About Sierra Oncology
Sierra Oncology is a late-stage biopharmaceutical company on a mission to deliver targeted therapies that treat rare forms of cancer. We harness our deep scientific expertise to identify compounds that target the root cause of disease to advance targeted therapies with assets on the leading edge of cancer biology. Our team takes an evidence-based approach to understand the limitations of current treatments and explore new ways to change the cancer treatment paradigm. Together we are transforming promise into patient impact.

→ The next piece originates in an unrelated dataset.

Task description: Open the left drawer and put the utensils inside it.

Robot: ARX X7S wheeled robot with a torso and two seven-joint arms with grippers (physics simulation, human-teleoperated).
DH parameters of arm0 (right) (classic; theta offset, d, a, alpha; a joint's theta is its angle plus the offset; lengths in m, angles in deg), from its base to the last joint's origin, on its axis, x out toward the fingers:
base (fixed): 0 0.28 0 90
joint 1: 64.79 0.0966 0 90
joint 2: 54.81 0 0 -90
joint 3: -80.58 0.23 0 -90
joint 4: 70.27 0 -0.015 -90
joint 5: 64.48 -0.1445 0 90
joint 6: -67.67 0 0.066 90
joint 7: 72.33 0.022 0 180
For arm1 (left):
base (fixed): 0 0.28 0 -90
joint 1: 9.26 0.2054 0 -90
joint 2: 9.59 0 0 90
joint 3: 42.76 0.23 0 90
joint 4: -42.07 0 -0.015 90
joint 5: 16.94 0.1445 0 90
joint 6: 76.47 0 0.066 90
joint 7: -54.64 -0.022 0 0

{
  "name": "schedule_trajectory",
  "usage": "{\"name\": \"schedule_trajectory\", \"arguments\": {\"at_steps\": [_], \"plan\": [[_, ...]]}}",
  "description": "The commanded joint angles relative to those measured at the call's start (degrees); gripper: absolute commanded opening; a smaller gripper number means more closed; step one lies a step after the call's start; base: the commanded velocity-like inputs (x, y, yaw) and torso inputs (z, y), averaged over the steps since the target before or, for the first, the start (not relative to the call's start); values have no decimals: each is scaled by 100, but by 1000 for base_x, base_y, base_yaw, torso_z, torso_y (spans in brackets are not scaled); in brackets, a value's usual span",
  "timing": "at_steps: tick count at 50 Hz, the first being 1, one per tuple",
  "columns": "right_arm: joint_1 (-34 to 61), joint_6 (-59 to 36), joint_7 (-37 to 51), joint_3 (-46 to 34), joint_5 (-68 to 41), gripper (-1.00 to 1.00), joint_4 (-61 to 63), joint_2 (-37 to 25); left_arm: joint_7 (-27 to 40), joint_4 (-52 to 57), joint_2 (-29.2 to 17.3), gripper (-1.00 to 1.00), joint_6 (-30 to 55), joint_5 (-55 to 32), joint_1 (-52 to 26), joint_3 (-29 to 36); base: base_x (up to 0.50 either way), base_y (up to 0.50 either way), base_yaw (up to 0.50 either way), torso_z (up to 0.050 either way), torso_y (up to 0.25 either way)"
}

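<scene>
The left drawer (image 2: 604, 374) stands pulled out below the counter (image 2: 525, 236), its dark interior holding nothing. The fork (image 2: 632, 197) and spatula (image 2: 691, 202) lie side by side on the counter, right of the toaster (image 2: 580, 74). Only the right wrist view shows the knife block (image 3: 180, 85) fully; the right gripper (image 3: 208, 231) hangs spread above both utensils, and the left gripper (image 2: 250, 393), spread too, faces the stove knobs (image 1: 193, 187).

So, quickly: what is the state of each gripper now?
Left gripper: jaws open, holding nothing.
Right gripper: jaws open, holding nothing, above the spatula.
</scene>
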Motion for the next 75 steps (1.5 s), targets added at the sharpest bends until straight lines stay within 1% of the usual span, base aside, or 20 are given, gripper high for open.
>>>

This press release contains forward-looking statements within the meaning of the "safe harbor" provisions of the Private Securities Litigation Reform Act of 1995, including, but not limited to, statements regarding the expected timing for top-line data in the MOMENTUM clinical trial and the timing of filing a New Drug Application with the US Food & Drug Administration (FDA). All statements other than statements of historical fact are statements that could be deemed forward-looking statements. These statements are based on management's current expectations and beliefs and are subject to a number of risks, uncertainties and assumptions that could cause actual results to differ materially from those described in the forward-looking statements. Such forward-looking statements are subject to risks and uncertainties, including, among others, the risk that Sierra Oncology may not be able to successfully develop, obtain regulatory approval for and commercialize momelotinib or experience significant delays in doing so, Sierra Oncology may not be able to demonstrate acceptable safety and efficacy of momelotinib, the risk that disruptions and impacts of COVID-19 will be significant and lengthy, Sierra Oncology’s ability to continue as a going concern, Sierra Oncology's cash resources may be insufficient to fund its current operating plans and it may be unable to raise additional capital when needed, Sierra Oncology may be unable to acquire additional assets to build a pipeline of additional product candidates, Sierra Oncology's third-party manufacturers may cause its supply of materials to become limited or interrupted or fail to be of satisfactory quantity or quality, Sierra Oncology may be unable to obtain and enforce intellectual property protection for its technologies and momelotinib and the other factors described under the heading "Risk Factors" set forth in Sierra Oncology's filings with the Securities and Exchange Commission from time to time. Sierra Oncology undertakes no obligation to update the forward-looking statements contained herein or to reflect events or circumstances occurring after the date hereof, other than as may be required by applicable law.